_REQUIREMENT_
Up to and including the line containing "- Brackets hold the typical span", please reproduce the lines of the listing below, starting from the top.

(SOURCE DATA)

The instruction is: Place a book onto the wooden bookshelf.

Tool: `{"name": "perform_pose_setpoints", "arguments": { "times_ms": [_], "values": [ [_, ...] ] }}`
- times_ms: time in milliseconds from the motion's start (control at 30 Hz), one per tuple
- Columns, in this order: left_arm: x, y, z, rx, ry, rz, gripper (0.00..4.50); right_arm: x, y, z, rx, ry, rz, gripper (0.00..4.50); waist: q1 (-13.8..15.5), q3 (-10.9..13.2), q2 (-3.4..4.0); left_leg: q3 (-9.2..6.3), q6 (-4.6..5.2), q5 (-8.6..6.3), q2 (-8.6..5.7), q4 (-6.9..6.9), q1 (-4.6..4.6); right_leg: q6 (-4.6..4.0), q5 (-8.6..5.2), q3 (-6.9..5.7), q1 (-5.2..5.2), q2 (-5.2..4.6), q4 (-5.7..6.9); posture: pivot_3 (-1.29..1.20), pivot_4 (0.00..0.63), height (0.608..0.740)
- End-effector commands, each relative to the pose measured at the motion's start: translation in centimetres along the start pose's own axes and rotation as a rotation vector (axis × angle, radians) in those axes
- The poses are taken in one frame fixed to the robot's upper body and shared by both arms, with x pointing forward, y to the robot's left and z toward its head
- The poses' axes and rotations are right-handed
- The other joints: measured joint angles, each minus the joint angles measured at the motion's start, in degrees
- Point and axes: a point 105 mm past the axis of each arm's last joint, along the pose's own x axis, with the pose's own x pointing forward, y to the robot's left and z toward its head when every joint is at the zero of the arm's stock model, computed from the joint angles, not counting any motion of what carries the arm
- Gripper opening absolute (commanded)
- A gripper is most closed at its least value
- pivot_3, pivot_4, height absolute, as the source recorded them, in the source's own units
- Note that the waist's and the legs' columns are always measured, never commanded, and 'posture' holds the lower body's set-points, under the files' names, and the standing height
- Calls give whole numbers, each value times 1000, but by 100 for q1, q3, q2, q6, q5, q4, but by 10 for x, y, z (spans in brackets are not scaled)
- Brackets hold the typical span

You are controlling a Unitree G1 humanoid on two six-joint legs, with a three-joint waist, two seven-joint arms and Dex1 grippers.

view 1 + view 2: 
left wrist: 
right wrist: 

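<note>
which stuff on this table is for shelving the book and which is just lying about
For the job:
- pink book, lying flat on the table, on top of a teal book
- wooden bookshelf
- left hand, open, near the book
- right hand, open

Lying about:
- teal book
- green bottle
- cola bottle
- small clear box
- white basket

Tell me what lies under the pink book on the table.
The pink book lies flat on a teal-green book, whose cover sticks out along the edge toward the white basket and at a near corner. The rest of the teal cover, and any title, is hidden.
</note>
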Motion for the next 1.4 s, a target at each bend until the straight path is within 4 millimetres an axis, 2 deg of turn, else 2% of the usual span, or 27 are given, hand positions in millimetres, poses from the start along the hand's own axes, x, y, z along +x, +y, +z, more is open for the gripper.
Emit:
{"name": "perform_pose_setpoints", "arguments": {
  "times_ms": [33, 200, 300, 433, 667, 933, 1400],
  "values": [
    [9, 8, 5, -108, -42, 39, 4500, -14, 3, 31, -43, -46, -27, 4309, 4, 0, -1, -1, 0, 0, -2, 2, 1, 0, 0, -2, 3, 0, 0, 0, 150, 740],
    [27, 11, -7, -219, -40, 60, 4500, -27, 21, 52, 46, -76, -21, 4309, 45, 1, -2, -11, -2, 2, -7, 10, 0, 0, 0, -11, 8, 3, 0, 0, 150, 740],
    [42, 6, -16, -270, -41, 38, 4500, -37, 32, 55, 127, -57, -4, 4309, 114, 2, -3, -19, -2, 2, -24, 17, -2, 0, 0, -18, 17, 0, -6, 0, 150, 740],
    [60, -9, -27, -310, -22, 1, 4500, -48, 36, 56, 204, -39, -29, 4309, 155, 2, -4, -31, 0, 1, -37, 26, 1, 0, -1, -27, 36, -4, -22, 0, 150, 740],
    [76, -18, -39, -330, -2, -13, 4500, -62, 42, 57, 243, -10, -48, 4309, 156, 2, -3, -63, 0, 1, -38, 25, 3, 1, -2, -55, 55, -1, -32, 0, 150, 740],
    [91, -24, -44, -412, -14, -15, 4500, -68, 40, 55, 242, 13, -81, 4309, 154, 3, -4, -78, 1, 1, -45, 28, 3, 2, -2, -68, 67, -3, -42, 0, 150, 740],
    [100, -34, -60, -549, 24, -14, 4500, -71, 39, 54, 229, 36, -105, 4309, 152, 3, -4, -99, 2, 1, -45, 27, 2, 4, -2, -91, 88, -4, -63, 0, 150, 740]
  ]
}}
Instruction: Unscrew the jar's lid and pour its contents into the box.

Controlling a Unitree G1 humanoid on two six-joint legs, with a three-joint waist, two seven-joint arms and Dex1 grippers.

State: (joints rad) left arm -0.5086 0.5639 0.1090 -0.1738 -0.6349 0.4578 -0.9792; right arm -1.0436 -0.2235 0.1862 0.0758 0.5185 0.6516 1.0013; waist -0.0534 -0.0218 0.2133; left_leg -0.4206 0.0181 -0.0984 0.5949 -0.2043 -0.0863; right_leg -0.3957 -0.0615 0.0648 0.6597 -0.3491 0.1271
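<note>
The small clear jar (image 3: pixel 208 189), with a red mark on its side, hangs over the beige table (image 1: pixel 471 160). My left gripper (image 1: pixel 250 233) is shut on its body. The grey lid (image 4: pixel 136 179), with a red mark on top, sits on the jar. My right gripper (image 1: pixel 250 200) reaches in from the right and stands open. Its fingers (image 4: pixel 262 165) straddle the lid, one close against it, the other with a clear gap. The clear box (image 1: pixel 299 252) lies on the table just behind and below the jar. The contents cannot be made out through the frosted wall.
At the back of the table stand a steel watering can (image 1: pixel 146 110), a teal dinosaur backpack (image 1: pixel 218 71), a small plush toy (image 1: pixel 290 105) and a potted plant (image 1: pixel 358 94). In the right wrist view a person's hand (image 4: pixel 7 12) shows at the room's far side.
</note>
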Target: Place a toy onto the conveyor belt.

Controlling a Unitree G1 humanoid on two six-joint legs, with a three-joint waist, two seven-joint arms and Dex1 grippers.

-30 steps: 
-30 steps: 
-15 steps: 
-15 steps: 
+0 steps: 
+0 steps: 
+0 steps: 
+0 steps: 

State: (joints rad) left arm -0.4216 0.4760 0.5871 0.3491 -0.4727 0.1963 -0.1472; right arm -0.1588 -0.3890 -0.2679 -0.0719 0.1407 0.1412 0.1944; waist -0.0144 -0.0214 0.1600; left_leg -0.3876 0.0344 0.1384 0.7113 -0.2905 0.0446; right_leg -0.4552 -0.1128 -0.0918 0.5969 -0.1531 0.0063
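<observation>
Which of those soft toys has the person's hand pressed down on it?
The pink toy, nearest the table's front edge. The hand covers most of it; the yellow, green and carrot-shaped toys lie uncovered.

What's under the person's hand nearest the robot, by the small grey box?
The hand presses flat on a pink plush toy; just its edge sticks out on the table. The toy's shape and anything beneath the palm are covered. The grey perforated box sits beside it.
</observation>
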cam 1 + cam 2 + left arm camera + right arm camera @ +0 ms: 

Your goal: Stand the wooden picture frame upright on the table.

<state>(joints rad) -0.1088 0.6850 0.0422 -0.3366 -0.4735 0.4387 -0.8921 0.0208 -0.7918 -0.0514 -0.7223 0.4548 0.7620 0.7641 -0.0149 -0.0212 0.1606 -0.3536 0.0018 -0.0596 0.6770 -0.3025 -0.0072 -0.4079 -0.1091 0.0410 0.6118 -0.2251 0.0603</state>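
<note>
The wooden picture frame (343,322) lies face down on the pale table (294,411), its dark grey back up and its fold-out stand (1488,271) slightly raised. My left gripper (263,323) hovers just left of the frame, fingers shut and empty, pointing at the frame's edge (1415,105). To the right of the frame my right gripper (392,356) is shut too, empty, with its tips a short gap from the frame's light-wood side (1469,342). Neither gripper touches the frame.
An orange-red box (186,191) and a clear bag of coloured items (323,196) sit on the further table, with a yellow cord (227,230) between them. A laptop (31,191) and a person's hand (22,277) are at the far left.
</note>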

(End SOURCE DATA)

_TASK OUTPUT_
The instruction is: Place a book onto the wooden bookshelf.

Tool: `{"name": "perform_pose_setpoints", "arguments": { "times_ms": [_], "values": [ [_, ...] ] }}`
- times_ms: time in milliseconds from the motion's start (control at 30 Hz), one per tuple
- Columns, in this order: left_arm: x, y, z, rx, ry, rz, gripper (0.00..4.50); right_arm: x, y, z, rx, ry, rz, gripper (0.00..4.50); waist: q1 (-13.8..15.5), q3 (-10.9..13.2), q2 (-3.4..4.0); left_leg: q3 (-9.2..6.3), q6 (-4.6..5.2), q5 (-8.6..6.3), q2 (-8.6..5.7), q4 (-6.9..6.9), q1 (-4.6..4.6); right_leg: q6 (-4.6..4.0), q5 (-8.6..5.2), q3 (-6.9..5.7), q1 (-5.2..5.2), q2 (-5.2..4.6), q4 (-5.7..6.9); posture: pivot_3 (-1.29..1.20), pivot_4 (0.00..0.63), height (0.608..0.740)
- End-effector commands, each relative to the pose measured at the motion's start: translation in centimetres along the start pose's own axes and rotation as a rotation vector (axis × angle, radians) in those axes
- The poses are taken in one frame fixed to the robot's upper body and shared by both arms, with x pointing forward, y to the robot's left and z toward its head
- The poses' axes and rotations are right-handed
- The other joints: measured joint angles, each minus the joint angles measured at the motion's start, in degrees
- Point and axes: a point 105 mm past the axis of each arm's last joint, along the pose's own x axis, with the pose's own x pointing forward, y to the robot's left and z toward its head when every joint is at the zero of the arm's stock model, computed from the joint angles, not counting any motion of what carries the arm
- Gripper opening absolute (commanded)
- A gripper is most closed at its least value
- pivot_3, pivot_4, height absolute, as the source recorded them, in the source's own units
- Note that the waist's and the legs' columns are always measured, never commanded, and 'posture' holds the lower body's set-points, under the files' names, and the standing height
- Calls give whole numbers, each value times 1000, but by 100 for q1, q3, q2, q6, q5, q4, but by 10 for x, y, z (spans in brackets are not scaled)
- Brackets hold the typical span

This response is complete, and nothing else is pending.